Reading order
| # | Title | Published | Author | Buy on Amazon |
|---|---|---|---|---|
| 1 | The Golden Spruce | 2005 | John Vaillant | Buy |
| 2 | The Tiger | 2010 | John Vaillant | Buy |
| 3 | Fire Weather | 2023 | John Vaillant | Buy |
John Vaillant’s three non-fiction books form a coherent body of work about humanity’s relationship with the natural world under conditions of ecological stress. The Golden Spruce (2005) opens in the temperate rainforest of Haida Gwaii, British Columbia, and investigates the felling of a rare golden Sitka spruce that was sacred to the Haida people. The book interweaves environmental history, Indigenous cultural loss, and the psychology of the man who cut the tree down.
The Tiger (2010) moves to the Russian Far East and reconstructs a 1997 incident in which an Amur tiger began hunting and killing humans in a remote village. The book combines a gripping case narrative with a broader examination of how Soviet-era poaching and habitat destruction pushed tigers and humans into increasingly dangerous proximity. It won multiple awards and has been compared to the work of Sebastian Junger and Jon Krakauer for its narrative drive.
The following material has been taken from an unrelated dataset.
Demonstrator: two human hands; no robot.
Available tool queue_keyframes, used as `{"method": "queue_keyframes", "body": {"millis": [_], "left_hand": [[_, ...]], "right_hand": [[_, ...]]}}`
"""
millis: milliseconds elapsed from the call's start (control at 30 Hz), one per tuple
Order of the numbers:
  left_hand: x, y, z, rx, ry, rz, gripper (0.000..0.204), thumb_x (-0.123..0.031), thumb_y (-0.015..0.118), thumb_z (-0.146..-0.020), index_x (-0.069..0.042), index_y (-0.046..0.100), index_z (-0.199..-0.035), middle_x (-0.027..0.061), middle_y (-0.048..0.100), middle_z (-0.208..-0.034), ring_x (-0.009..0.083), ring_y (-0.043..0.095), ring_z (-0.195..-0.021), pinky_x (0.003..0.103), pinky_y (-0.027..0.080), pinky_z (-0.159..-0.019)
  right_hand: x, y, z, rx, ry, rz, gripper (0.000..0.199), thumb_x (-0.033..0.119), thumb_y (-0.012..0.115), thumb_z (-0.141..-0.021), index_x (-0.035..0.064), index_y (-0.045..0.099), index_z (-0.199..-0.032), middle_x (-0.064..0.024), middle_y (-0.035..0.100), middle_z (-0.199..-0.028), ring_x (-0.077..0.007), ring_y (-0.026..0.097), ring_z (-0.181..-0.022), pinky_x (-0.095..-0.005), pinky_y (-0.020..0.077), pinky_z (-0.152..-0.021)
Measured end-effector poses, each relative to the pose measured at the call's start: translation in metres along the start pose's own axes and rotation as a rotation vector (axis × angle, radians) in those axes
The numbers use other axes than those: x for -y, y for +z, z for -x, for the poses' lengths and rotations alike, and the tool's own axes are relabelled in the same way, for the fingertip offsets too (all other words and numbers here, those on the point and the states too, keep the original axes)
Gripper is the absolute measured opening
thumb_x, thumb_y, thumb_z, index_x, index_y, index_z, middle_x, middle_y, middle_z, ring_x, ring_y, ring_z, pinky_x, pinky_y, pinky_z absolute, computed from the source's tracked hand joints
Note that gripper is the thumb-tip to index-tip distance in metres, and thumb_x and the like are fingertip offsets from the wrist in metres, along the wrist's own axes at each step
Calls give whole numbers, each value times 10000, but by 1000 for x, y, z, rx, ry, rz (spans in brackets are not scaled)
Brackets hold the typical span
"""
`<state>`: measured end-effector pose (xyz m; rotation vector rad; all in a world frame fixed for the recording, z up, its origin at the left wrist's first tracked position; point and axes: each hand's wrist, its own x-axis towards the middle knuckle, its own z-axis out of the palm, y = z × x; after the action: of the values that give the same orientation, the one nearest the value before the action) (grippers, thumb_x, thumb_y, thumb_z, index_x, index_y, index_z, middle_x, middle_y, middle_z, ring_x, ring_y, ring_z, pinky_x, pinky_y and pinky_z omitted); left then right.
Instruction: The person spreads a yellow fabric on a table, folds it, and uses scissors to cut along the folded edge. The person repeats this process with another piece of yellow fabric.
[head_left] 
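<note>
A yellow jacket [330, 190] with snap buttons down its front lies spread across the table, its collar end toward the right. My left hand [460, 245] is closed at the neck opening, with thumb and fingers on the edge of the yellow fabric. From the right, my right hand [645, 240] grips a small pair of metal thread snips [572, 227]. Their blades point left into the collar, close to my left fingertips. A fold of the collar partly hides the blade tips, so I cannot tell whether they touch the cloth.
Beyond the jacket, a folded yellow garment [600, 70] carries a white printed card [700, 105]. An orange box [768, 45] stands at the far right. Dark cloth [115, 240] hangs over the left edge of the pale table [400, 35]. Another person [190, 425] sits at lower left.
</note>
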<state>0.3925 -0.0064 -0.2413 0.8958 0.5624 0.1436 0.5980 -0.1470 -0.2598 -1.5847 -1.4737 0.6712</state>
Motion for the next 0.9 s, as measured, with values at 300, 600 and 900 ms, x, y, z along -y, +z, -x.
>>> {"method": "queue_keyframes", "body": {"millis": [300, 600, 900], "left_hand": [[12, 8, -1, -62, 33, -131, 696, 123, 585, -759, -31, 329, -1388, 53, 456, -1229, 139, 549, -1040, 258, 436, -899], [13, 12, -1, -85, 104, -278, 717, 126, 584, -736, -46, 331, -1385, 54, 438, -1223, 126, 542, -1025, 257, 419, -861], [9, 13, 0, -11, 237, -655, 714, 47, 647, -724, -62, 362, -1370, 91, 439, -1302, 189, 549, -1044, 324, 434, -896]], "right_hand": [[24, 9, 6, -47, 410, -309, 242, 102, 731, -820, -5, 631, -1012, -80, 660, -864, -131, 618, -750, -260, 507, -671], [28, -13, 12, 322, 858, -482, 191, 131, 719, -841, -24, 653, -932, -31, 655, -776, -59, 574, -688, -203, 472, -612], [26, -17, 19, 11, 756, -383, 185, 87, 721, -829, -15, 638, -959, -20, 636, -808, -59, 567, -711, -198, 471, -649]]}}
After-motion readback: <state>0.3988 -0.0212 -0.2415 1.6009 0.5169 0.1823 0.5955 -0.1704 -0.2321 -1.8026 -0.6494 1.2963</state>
Fire Weather (2023) turns to Alberta’s 2016 Fort McMurray wildfire, one of the costliest natural disasters in Canadian history, and uses it as a lens for examining climate change, the fossil fuel industry, and the future of wildfire in an era of rising temperatures. The book is both a minute-by-minute account of the fire and a long-term argument about the forces that made it possible. It was shortlisted for the Pulitzer Prize in General Non-Fiction.